Top of DATA SHOWN

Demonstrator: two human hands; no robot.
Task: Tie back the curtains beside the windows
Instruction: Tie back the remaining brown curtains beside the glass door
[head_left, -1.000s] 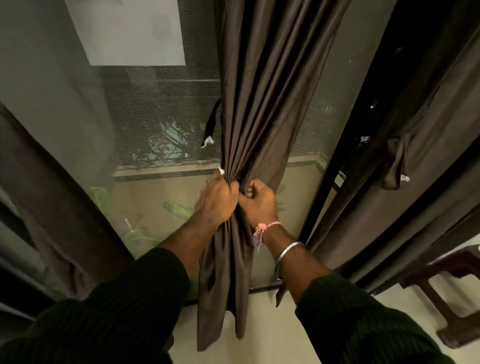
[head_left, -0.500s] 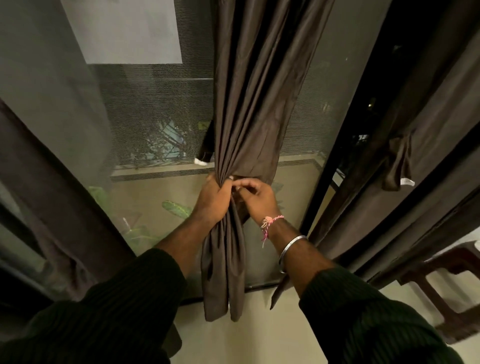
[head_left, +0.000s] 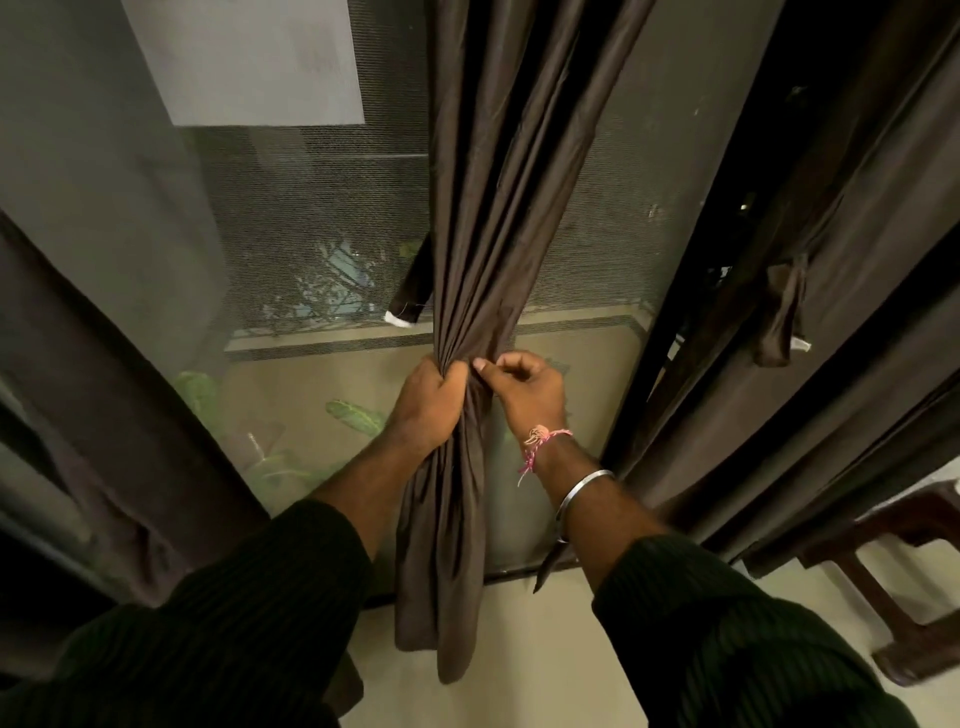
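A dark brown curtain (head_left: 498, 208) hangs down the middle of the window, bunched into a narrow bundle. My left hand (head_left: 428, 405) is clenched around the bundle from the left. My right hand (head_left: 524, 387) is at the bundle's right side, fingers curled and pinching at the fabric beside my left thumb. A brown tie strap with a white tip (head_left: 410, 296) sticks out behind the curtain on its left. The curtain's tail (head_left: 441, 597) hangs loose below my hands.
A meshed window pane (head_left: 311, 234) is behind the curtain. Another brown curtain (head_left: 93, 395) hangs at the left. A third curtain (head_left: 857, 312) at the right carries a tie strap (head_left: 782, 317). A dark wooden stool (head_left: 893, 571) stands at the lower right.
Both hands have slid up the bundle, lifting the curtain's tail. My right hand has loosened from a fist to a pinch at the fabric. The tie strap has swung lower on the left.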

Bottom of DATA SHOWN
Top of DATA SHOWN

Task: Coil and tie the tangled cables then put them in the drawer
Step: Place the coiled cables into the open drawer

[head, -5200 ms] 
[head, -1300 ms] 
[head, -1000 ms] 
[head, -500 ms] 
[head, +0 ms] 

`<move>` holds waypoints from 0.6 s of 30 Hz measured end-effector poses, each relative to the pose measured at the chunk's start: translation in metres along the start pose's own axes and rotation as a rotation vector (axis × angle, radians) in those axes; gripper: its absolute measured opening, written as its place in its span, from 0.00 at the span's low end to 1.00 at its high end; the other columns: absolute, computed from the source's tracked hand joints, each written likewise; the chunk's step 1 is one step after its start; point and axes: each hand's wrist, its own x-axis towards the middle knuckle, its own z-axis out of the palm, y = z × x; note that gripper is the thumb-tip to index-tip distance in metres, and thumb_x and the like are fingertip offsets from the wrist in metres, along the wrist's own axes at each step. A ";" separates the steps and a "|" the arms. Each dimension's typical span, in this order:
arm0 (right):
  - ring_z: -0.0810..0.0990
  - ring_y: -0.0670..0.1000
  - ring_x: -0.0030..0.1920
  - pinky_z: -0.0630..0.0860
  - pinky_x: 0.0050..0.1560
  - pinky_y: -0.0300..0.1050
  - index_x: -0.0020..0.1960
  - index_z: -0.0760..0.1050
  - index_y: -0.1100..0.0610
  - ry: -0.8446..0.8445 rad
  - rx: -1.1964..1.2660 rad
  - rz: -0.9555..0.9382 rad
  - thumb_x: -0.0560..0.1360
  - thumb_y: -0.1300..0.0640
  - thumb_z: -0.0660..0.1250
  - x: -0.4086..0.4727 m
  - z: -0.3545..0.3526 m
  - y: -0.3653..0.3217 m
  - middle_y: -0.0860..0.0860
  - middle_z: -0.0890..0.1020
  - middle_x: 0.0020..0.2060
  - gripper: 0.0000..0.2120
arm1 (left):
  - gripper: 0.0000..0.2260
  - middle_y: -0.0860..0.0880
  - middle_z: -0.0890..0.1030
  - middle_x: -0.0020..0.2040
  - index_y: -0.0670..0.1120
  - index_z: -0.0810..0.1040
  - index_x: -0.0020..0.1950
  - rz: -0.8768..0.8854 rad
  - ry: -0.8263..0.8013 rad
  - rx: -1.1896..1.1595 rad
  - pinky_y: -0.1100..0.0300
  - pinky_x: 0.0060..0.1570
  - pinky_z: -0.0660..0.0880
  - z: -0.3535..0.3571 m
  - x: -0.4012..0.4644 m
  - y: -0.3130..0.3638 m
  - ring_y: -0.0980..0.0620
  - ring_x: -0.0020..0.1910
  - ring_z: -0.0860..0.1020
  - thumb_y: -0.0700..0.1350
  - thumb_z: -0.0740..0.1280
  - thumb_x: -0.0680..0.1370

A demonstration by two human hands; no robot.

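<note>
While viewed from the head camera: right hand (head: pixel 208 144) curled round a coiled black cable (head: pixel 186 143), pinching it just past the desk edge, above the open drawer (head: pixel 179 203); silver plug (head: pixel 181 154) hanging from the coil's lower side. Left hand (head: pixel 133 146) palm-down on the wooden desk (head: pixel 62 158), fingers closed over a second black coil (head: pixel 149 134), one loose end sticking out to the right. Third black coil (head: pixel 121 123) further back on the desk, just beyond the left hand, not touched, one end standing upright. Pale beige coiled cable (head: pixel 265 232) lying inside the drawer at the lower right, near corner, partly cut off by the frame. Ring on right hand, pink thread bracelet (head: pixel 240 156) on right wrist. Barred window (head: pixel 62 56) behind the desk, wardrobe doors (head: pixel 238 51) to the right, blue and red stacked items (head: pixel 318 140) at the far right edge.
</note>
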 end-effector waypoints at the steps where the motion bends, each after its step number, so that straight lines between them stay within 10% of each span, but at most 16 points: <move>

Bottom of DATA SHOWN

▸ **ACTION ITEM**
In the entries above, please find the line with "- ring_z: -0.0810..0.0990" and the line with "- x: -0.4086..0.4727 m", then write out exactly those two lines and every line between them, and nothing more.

▸ **THE ANSWER**
  - ring_z: -0.0810..0.0990
  - ring_y: -0.0670..0.1000
  - ring_x: -0.0030..0.1920
  - pinky_z: -0.0630..0.0860
  - pinky_x: 0.0050..0.1560
  - pinky_y: -0.0300..0.1050
  - index_x: -0.0020..0.1960
  - index_z: -0.0760..0.1050
  - index_y: -0.1100..0.0610
  - ry: -0.8446..0.8445 rad
  - rx: -1.1964..1.2660 rad
  - rz: -0.9555..0.9382 rad
  - thumb_x: -0.0560..0.1360
  - thumb_y: -0.1300..0.0640
  - thumb_z: -0.0660..0.1250
  - x: -0.4086..0.4727 m

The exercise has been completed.